Fahy reported about a recent meeting of the Personnel Committee he chairs, during which it was the opinion of members to leave the city employee sick leave limit at six hours per month rather than raising it to eight as had been requested.
“We are very gracious with what we are doing,” Fahy said, suggesting the issue could be reviewed again next year.
It was the consensus of the council to approve an informational flyer for printing concerning the city’s proposed bond issue which will appear on the April 4 Municipal Election ballot and will be passed out during two upcoming public meetings.
The flyer, which will be included with the February utility billing outlines the reasons the city seeking a $15 million, no-tax bond issue to fund water and sewer projects.
It was reported the Police Department had taken delivery of the last of three new patrol vehicles, and that they are now all in use.
Police Chief Eddie Bogue also explained the decision to go with a new blue and black decal design for the new vehicles.

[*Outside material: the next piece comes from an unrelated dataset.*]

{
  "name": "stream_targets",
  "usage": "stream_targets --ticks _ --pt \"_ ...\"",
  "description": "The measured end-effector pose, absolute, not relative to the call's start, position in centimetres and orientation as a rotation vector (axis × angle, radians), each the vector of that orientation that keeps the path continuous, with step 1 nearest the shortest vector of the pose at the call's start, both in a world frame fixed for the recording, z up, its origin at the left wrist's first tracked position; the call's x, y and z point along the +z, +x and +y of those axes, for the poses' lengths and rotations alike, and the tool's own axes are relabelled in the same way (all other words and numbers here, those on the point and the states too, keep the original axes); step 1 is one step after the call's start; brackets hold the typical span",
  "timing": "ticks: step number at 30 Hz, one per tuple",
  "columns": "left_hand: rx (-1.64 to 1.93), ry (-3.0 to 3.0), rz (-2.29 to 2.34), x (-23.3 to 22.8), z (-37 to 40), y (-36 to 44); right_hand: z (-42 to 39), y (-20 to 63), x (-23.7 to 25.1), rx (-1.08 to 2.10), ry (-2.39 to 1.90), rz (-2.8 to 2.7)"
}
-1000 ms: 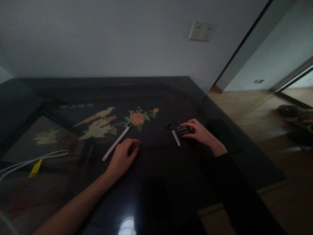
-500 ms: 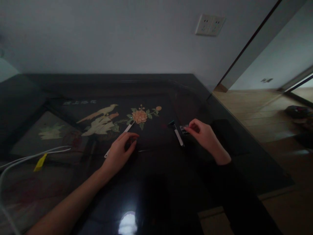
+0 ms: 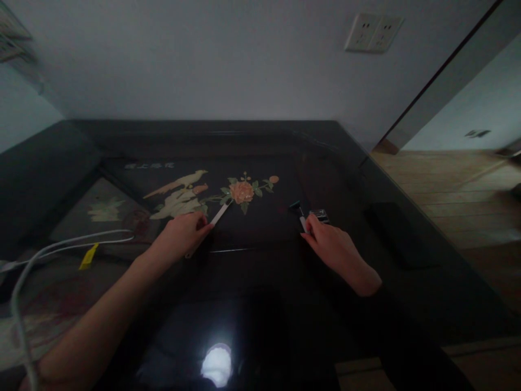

He said the decision to go away from the orange and black Palmyra Panther design was made by staff during a team-building process.
“It was my people coming up with it,” Bogue said, noting the design evokes the “thin blue line” theme.
Bogue said the city’s insurers decided to total the department’s oldest patrol vehicle which was damaged in a crash earlier this month.
Bogue also informed the board of the need to replace all of the computers used in patrol cars due to the inability to update them in the future.
City Attorney James Lemon reported he is working on a storm water runoff ordinance that should be ready for council consideration at the next meeting.
Lemons said the ordinance, which is needed for supporting the city’s future storm water projects will be comprehensive and based on those used by other municipalities.